ポルトガルが日本を発見したとする年号は1541年(田中美久 撮影)

  我が国の凄さを再認識

 

   最後に、リスボンでもう一つ想いを馳せていたのは、故郷日本のことでした。「発見のモニュメント」の広場で眺めた世界地図のモザイクにて、小さな島国に刻まれた「1541」という年号。同じように年号を刻まれた多くの国々が植民地支配を受け大きなダメージを受けた中で、日本は違いました。

当時の日本にヨーロッパ列強がやってきた時、日本には当時圧倒的な軍事力がありました。また、世界情勢をしっかりと把握していたこと、地理的条件、賢明な政治的判断により、植民地支配の危機を回避することに成功したのです。さらにその後も外国の進んだ文化を取り入れつつ独自の文化を発展させてきました。日本が今日のように世界でも高い地位を築き上げてきたことについて、改めて凄い国だと感嘆せずにはいられません。

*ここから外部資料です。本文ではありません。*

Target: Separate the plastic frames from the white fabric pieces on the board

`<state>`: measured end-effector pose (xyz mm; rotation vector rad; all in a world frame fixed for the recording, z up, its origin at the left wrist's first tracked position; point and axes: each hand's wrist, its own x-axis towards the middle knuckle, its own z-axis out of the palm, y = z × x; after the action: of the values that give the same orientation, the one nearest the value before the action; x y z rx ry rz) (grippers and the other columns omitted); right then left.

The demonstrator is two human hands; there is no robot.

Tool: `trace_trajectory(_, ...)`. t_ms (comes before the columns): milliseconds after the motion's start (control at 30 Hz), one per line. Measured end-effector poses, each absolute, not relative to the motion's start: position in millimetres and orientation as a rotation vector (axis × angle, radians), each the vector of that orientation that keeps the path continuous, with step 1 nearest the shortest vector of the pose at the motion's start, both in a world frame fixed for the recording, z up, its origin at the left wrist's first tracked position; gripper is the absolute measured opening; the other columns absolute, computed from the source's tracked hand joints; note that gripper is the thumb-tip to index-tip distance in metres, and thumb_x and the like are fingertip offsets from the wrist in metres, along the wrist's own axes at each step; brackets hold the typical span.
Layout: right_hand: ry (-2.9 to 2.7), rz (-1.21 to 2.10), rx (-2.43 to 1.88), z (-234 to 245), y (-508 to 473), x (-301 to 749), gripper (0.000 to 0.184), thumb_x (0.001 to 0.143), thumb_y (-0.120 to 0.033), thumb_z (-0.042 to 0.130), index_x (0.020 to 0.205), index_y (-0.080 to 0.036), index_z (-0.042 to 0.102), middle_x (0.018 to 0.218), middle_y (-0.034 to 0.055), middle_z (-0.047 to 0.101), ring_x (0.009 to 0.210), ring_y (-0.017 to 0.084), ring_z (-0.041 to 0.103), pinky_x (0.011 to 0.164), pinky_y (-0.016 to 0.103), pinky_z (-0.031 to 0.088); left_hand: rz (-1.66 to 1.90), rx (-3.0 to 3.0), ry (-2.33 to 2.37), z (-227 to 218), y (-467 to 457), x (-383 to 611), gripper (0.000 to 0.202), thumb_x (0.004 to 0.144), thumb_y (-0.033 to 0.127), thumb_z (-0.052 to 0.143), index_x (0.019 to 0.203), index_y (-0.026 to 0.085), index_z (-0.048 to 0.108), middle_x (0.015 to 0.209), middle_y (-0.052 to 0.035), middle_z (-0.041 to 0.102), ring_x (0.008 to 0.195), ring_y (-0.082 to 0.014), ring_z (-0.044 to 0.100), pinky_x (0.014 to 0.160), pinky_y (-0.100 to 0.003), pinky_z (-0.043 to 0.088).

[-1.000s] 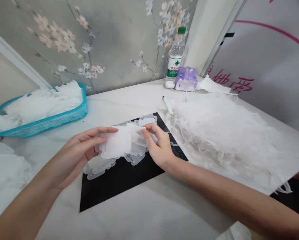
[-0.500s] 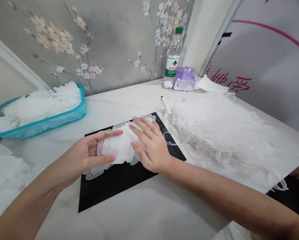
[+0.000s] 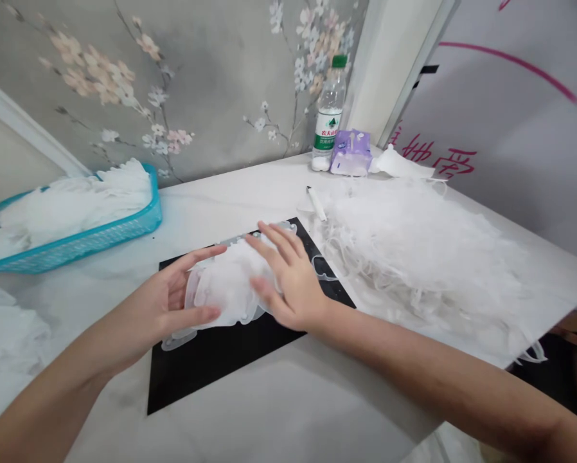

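A loose stack of thin, white, translucent silicone-like pieces [image 3: 228, 283] lies over a black mat [image 3: 211, 360]. Around the stack's left end curls my left hand [image 3: 175, 292], its thumb in front and fingers behind, gripping the edges. My right hand [image 3: 288, 283] is open, fingers spread, with its palm side against the right part of the stack; its fingertips are slightly blurred. Flatter clear pieces [image 3: 180, 339] with small holes show under the stack. On the mat's right side lies a thin clear outline strip [image 3: 323, 270].
A blue basket [image 3: 119, 222] of white pieces stands at the back left, and another white pile [image 3: 9, 347] lies nearer. On the right spreads a heap of stringy clear trimmings [image 3: 414, 238]. Behind are a white pen [image 3: 317, 204], a bottle [image 3: 329, 116] and a purple tissue pack [image 3: 351, 153].
The stack between my hands has shifted and looks more ruffled and uneven. Both hands stay in nearly the same place around it. The whole view has moved slightly.
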<state>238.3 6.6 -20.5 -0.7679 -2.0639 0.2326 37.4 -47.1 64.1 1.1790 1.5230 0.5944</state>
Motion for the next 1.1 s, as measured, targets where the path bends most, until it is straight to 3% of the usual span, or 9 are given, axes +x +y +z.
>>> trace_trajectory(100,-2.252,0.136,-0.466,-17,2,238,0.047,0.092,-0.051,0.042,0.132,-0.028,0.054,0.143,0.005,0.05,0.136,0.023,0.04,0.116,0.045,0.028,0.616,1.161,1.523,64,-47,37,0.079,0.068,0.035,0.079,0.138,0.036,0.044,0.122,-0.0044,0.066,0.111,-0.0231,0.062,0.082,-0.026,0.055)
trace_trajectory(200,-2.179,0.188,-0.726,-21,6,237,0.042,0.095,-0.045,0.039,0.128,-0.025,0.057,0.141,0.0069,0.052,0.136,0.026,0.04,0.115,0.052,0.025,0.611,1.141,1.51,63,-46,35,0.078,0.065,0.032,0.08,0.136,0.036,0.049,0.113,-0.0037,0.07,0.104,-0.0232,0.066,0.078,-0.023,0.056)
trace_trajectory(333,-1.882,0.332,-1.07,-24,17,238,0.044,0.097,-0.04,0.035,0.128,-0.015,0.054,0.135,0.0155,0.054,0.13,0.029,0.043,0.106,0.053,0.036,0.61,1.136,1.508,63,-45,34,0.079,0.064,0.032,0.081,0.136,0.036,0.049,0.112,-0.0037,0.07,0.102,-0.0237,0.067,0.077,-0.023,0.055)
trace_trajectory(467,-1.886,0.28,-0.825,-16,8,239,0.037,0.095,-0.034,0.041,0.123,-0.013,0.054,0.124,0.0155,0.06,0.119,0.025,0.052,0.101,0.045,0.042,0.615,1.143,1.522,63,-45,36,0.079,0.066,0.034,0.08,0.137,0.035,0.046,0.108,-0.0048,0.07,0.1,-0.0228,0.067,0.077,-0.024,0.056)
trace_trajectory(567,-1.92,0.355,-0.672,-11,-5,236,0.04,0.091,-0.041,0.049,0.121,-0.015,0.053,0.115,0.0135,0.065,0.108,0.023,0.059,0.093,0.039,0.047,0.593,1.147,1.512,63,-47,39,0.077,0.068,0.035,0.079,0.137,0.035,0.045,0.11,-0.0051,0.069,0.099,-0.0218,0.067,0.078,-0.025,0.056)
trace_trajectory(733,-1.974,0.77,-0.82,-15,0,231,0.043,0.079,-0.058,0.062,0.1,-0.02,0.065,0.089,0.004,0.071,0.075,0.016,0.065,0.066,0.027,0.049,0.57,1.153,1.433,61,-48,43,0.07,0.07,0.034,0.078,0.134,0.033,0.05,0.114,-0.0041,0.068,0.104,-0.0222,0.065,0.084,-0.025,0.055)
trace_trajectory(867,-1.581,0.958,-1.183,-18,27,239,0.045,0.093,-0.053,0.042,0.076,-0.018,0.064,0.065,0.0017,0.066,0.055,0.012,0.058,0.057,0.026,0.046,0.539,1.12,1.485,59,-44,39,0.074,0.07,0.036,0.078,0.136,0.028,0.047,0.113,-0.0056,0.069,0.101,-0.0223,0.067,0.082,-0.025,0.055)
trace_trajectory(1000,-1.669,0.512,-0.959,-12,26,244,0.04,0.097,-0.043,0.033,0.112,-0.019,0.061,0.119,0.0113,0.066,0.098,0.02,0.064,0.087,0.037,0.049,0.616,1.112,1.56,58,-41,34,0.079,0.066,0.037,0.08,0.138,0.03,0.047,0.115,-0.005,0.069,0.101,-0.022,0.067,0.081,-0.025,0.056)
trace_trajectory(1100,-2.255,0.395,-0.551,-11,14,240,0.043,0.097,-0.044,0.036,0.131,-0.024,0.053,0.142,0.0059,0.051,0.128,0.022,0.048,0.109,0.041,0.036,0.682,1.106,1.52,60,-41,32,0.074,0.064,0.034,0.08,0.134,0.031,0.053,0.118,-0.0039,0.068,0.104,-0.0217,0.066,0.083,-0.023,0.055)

旅をする中で日本の素晴らしさを身に染みて感じることもあれば、ネガティブな側面について考えることもあります。他国のことだけでなく自分の国のことについても客観的かつ多面的に見つめることができるようになるのもまた、旅の素晴らしいところです。「帰国するその日まで可能な限り多くのことについて見聞きし学び、考えることを続けよう」という思いをより一層強めたポルトガル滞在でした。